◆ Exercise aim:
Restate the entries below verbatim.

◆ Data items:

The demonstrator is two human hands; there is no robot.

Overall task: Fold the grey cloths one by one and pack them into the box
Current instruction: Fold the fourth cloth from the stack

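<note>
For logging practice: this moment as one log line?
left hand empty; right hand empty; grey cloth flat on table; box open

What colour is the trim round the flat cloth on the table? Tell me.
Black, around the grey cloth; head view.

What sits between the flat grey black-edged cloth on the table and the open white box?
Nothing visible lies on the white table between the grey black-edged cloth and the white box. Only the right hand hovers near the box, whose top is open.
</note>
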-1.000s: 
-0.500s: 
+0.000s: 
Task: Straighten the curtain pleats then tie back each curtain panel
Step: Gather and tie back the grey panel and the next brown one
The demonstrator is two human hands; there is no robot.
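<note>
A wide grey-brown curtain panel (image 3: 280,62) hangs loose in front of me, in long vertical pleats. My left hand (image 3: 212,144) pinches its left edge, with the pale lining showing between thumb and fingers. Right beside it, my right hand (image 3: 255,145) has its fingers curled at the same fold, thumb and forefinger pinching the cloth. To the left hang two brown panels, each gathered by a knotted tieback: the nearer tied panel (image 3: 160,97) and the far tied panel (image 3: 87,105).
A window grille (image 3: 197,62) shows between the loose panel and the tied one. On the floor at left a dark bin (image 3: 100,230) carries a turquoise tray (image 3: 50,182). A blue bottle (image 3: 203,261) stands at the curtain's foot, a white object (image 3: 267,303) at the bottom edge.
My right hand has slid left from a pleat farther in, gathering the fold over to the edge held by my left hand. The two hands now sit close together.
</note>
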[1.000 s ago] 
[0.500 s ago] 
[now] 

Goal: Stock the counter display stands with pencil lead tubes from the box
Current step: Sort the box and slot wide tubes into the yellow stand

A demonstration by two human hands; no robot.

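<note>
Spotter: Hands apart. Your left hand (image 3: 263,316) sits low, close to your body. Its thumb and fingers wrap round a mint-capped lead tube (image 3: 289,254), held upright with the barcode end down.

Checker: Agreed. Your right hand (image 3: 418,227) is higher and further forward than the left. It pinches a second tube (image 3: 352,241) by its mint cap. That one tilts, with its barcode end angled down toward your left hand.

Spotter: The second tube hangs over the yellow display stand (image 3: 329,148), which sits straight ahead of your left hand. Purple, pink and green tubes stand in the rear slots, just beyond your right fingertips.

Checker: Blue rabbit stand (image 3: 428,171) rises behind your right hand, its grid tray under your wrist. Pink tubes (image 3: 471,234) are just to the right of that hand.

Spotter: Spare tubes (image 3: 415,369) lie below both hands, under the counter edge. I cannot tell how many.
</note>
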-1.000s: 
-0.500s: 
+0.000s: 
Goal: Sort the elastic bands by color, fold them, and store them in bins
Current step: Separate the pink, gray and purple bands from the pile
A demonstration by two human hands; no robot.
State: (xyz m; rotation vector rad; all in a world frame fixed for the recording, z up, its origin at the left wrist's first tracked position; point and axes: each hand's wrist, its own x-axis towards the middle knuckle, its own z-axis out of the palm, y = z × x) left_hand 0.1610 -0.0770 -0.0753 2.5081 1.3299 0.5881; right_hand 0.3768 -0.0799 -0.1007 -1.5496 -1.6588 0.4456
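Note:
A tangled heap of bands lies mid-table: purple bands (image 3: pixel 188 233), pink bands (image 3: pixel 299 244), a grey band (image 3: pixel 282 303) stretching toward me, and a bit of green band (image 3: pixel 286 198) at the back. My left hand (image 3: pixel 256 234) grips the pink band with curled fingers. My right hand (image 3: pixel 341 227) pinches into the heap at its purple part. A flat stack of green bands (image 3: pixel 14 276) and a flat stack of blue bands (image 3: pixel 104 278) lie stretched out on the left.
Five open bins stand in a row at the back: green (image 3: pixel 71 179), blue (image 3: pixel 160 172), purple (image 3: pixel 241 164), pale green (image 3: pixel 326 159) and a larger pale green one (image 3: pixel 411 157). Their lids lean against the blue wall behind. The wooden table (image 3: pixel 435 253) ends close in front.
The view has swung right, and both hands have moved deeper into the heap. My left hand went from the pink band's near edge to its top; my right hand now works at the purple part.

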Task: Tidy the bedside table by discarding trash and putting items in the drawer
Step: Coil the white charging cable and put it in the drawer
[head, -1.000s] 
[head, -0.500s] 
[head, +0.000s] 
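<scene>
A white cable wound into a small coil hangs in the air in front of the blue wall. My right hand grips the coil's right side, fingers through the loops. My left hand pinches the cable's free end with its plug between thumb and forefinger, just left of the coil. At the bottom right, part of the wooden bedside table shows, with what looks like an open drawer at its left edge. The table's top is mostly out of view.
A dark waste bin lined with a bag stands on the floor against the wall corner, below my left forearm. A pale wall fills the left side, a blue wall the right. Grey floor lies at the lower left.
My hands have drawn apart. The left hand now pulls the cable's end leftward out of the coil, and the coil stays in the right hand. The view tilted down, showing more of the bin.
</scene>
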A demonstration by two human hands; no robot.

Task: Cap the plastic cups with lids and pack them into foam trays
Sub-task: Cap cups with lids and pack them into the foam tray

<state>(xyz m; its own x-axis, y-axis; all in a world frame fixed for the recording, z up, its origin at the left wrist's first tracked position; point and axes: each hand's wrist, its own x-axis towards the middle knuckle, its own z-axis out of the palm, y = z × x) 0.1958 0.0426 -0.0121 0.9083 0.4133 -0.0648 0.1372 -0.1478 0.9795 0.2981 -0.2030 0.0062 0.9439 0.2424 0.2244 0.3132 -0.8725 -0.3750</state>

◆ Result of the task:
The demonstrator is two human hands; there is no robot.

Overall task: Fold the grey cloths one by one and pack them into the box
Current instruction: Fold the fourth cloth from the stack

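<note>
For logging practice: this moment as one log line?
left hand empty; right hand empty; grey cloth flat on table; box open

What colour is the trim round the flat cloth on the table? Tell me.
Black, around the grey cloth; head view.

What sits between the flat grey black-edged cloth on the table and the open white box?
Nothing visible lies on the white table between the grey black-edged cloth and the white box. Only the right hand hovers near the box, whose top is open.
</note>
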-1.000s: 
-0.500s: 
+0.000s: 
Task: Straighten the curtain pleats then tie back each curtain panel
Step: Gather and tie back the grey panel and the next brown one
The demonstrator is two human hands; there is no robot.
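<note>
A wide grey-brown curtain panel (image 3: 280,62) hangs loose in front of me, in long vertical pleats. My left hand (image 3: 212,144) pinches its left edge, with the pale lining showing between thumb and fingers. Right beside it, my right hand (image 3: 255,145) has its fingers curled at the same fold, thumb and forefinger pinching the cloth. To the left hang two brown panels, each gathered by a knotted tieback: the nearer tied panel (image 3: 160,97) and the far tied panel (image 3: 87,105).
A window grille (image 3: 197,62) shows between the loose panel and the tied one. On the floor at left a dark bin (image 3: 100,230) carries a turquoise tray (image 3: 50,182). A blue bottle (image 3: 203,261) stands at the curtain's foot, a white object (image 3: 267,303) at the bottom edge.
My right hand has slid left from a pleat farther in, gathering the fold over to the edge held by my left hand. The two hands now sit close together.
</note>
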[1.000 s ago] 
[0.500 s ago] 
[now] 

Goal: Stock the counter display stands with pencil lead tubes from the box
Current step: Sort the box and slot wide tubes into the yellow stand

A demonstration by two human hands; no robot.

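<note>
Spotter: Hands apart. Your left hand (image 3: 263,316) sits low, close to your body. Its thumb and fingers wrap round a mint-capped lead tube (image 3: 289,254), held upright with the barcode end down.

Checker: Agreed. Your right hand (image 3: 418,227) is higher and further forward than the left. It pinches a second tube (image 3: 352,241) by its mint cap. That one tilts, with its barcode end angled down toward your left hand.

Spotter: The second tube hangs over the yellow display stand (image 3: 329,148), which sits straight ahead of your left hand. Purple, pink and green tubes stand in the rear slots, just beyond your right fingertips.

Checker: Blue rabbit stand (image 3: 428,171) rises behind your right hand, its grid tray under your wrist. Pink tubes (image 3: 471,234) are just to the right of that hand.

Spotter: Spare tubes (image 3: 415,369) lie below both hands, under the counter edge. I cannot tell how many.
</note>
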-1.000s: 
-0.500s: 
+0.000s: 
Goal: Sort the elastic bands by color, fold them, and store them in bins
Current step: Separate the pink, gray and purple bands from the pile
A demonstration by two human hands; no robot.
State: (xyz m; rotation vector rad; all in a world frame fixed for the recording, z up, its origin at the left wrist's first tracked position; point and axes: each hand's wrist, its own x-axis towards the middle knuckle, its own z-axis out of the palm, y = z × x) left_hand 0.1610 -0.0770 -0.0753 2.5081 1.3299 0.5881; right_hand 0.3768 -0.0799 -0.1007 -1.5496 -1.6588 0.4456
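Note:
A tangled heap of bands lies mid-table: purple bands (image 3: pixel 188 233), pink bands (image 3: pixel 299 244), a grey band (image 3: pixel 282 303) stretching toward me, and a bit of green band (image 3: pixel 286 198) at the back. My left hand (image 3: pixel 256 234) grips the pink band with curled fingers. My right hand (image 3: pixel 341 227) pinches into the heap at its purple part. A flat stack of green bands (image 3: pixel 14 276) and a flat stack of blue bands (image 3: pixel 104 278) lie stretched out on the left.
Five open bins stand in a row at the back: green (image 3: pixel 71 179), blue (image 3: pixel 160 172), purple (image 3: pixel 241 164), pale green (image 3: pixel 326 159) and a larger pale green one (image 3: pixel 411 157). Their lids lean against the blue wall behind. The wooden table (image 3: pixel 435 253) ends close in front.
The view has swung right, and both hands have moved deeper into the heap. My left hand went from the pink band's near edge to its top; my right hand now works at the purple part.
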
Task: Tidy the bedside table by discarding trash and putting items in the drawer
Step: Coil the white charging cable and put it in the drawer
[head, -1.000s] 
[head, -0.500s] 
[head, +0.000s] 
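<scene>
A white cable wound into a small coil hangs in the air in front of the blue wall. My right hand grips the coil's right side, fingers through the loops. My left hand pinches the cable's free end with its plug between thumb and forefinger, just left of the coil. At the bottom right, part of the wooden bedside table shows, with what looks like an open drawer at its left edge. The table's top is mostly out of view.
A dark waste bin lined with a bag stands on the floor against the wall corner, below my left forearm. A pale wall fills the left side, a blue wall the right. Grey floor lies at the lower left.
My hands have drawn apart. The left hand now pulls the cable's end leftward out of the coil, and the coil stays in the right hand. The view tilted down, showing more of the bin.
</scene>
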A demonstration by two human hands; no robot.

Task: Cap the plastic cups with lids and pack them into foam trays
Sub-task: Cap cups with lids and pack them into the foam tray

<state>(xyz m; its own x-axis, y-axis; all in a world frame fixed for the recording, z up, its origin at the left wrist's first tracked position; point and axes: each hand's wrist, its own x-axis towards the middle knuckle, its own z-axis out of the palm, y = z × x) 0.1958 0.0426 -0.0121 0.9083 0.4133 -0.0648 0.1372 -0.1478 0.9795 0.2981 -0.2030 0.0062 0.9439 0.2424 0.2244 0.3132 -0.8725 -0.3750</state>

No more is needed for this exercise.